Unfortunately, the scheduling doesn't work, and the three different types of scans don't coordinate. For instance, if you leave your computer off for a few days while on vacation, both the Quick and Full system scans try to start at once, and sometimes actually succeed at running at the same time (but very slowly). And often you'll put the computer in Standby while a scan is running; when you resume, that scan resumes, but another one starts up as well. And after a scan has finished, another one of the same type might start up ten minutes, or an hour, or a day later, even though the last one completed successfully.
I got so frustrated I completely uninstalled BitDefender Internet Security 2010, downloaded their latest update to it, reinstalled it (not without problems both uninstalling and later reinstalling), and set my scan schedule so that the Deep, System, and Quick scans would not conflict. Too bad - the same old problem cropped up within days.
BSOD: The "Blue Screen of Death" or BSOD is a complete crash of Windows. It's not something you want to happen while you're busy working (or, as has become the case for me of late, when you leave your laptop on and go do something else because a BitDefender scan is taking up too much CPU time). I started noticing about a month ago that every so often I'd come to my computer and find it had rebooted - sometimes losing data I hadn't saved to disk - with the message that Windows had restarted after recovering from a serious error. Every time this has happened, it was during a System Scan or Deep System Scan. In fact, BitDefender continually tells me that it has never completed a Deep System Scan - probably because every time I run one (or it starts one on schedule), the system crashes before the scan completes.

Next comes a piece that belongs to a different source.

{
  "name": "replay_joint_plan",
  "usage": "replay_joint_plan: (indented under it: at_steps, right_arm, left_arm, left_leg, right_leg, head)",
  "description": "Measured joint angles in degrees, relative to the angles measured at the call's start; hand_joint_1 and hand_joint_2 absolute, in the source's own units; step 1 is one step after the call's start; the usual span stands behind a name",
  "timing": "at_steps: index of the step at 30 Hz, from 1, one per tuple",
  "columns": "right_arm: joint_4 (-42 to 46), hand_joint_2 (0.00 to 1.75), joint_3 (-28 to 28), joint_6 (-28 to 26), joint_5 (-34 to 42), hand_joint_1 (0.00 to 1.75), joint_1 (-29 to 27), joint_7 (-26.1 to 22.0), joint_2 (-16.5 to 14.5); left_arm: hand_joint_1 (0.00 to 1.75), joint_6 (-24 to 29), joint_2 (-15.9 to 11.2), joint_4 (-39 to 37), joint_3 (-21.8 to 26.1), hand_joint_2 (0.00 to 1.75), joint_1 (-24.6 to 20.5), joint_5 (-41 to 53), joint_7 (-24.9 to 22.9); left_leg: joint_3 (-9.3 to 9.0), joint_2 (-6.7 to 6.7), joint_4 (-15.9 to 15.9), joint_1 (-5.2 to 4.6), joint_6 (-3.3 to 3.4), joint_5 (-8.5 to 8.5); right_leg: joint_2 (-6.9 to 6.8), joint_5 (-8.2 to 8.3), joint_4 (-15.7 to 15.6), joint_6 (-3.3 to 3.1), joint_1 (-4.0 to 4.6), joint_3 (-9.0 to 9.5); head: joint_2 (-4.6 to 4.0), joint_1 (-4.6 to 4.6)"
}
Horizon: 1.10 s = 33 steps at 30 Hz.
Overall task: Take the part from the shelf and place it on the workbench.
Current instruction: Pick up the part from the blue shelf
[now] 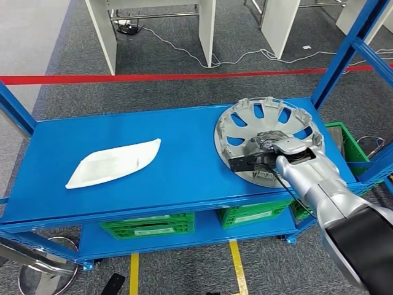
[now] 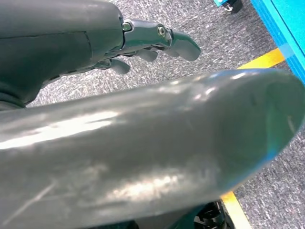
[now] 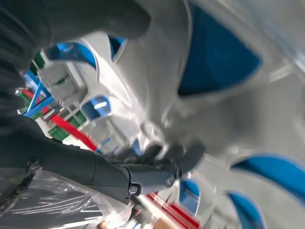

Buggy support feature: Here's a great idea for a software product: if you have a problem, you can use the software to report the problem to the software engineers. Instead of having to search the web for help, you use the "Help me" feature of the product to enter your complaint, and the software automatically routes the problem to the software engineers to help you find an answer.
Unfortunately in the case of BitDefender Internet Security 2010, the support feature didn't work. Every time I tried to use it, it stalled while trying to upload my installation data, with the progress bar stuck at about 75% complete. So not only did I have a general problem I couldn't solve (the constant restarting of scans), but I had the problem of not being able to report my problem!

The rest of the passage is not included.